Among instant benefits, he pointed out, will be broadcasts of Pittsburgh Steelers NFL games, in addition to CBS' NCAA basketball and golf coverage.
Rocky Mountain Media Watch will continue to press the Federal Trade Commission to restrict Denver-area TV stations from advertising their newscasts as news. RMMW said that the stations' offerings of "Mayhem, Fluff, Weather and Sports" do not constitute news, and, therefore, the ads deceive the public.
FTC Associate Director Lee Peeler dismissed the petition that RMMW filed in May, commenting that "RMMW's petition appears to be based on the assumption that the term 'news' is synonymous with what some call 'hard news' or issue-oriented news, and that a broader usage of the term … is deceptive or unfair." Peeler added that there was no evidence consumers were misled or injured. Denver station executives have disputed and dismissed the charges.
Seeking reconsideration from the FTC last week, RMMW argued that, "if the government is willing to regulate the stations' licensing process and cloak them with the authority of public trustees, it is appropriate—indeed necessary—for the government to ensure that the stations are not abusing this privilege by deceiving consumers in order to maximize profits."
Tulsa cameraman Kevin Foristal avoided serious injury and kept filming when someone drove a pickup truck into the KJRH(TV) news van at the scene of a local story about a Bixby landowner's attempt to clear his land of prairie dogs.
Look [up] for the union label
In an effort to drum up local support, technical workers at WKYC-TV Cleveland sent an airborne message and also distributed leaflets outside Browns stadium just before the home team's preseason game against the Green Bay Packers.
"Our members were joined by members of other unions in town," said Bill Wachenschwanz, president of the National Association of Broadcast Employees and Technicians local and an employee of WJW(TV).
The union hired a plane to fly a banner over the stadium that read: WKYC, Bargain A Fair Contract. "We've done this before," Wachenschwanz said. "The nice thing about Cleveland is that it's a strong union town."
Good Morning, N.Y.
Tribune's WPIX(TV) New York has expanded its morning show to 21/2 hours, adding a half hour at 5:30 a.m. News Director Karen Scott said the move was in response to an increasing number of early risers and early-morning commuters. "Tri-state–area viewers have made it clear that there is a demand for local, early-morning TV news with a focus on traffic and weather," said Scott. "We have long been eager to meet that demand." She described the show, which debuted June 2000, as "a natural for expansion."

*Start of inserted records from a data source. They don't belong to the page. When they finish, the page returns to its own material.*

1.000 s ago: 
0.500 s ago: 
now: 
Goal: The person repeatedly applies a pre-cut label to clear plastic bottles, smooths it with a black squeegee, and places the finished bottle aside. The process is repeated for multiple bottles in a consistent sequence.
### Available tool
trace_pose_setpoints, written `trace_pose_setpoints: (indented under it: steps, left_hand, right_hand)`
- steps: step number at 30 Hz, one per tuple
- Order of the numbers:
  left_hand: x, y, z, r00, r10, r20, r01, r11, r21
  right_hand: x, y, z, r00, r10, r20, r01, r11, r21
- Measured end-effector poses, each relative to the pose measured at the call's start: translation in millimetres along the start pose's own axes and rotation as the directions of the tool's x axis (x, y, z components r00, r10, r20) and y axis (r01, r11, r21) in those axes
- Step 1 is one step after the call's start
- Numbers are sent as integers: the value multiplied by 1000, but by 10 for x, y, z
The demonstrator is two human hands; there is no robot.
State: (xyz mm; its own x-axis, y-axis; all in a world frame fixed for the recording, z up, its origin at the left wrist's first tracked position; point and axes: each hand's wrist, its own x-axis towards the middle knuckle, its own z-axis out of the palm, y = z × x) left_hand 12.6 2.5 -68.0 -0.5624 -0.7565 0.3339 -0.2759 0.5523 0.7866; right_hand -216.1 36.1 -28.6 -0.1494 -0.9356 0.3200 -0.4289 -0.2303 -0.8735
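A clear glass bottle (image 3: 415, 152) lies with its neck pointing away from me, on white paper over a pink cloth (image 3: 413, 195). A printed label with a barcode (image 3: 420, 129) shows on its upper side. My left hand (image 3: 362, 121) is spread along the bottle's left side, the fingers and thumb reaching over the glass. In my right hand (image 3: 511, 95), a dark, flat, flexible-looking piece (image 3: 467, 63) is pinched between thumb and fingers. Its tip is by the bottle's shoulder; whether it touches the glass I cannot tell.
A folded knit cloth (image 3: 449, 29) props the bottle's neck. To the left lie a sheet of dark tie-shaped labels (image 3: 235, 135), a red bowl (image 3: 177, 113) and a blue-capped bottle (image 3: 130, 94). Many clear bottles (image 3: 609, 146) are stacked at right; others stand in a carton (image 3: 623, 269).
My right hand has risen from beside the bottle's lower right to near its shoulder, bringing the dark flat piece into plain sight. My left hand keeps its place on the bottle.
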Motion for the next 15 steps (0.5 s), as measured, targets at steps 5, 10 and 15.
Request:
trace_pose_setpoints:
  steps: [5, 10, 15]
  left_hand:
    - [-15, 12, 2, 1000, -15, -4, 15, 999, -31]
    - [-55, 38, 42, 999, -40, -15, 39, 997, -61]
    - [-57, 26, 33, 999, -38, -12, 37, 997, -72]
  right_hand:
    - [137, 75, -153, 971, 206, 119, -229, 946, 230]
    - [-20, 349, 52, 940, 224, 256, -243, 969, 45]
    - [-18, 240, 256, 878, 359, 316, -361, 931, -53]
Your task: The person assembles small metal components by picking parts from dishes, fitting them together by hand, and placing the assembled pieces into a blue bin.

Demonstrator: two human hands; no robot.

A spokeswoman for WHDH-TV Boston last week denied reports that had apparently surfaced on the Internet that the station was in the process of being sold to Fox. The reports had prompted local print and broadcast media to call the station for confirmation. In fact, station spokeswoman Ro Dooley said Sunbeam Television owner Ed Ansin has maintained that he's more likely to be buying stations than selling either of the two—WSVN(TV) Miami is the other—that he owns.
Ellen Miller has left WBTV(TV) Charlotte, N.C., and has been replaced by Dennis Mulligan, who was brought over from WCBD-TV Charleston, S.C., where he was news director. Mulligan was, in turn, succeeded by Chris Drummond, who had been assistant news director at Charlotte's WCSC-TV.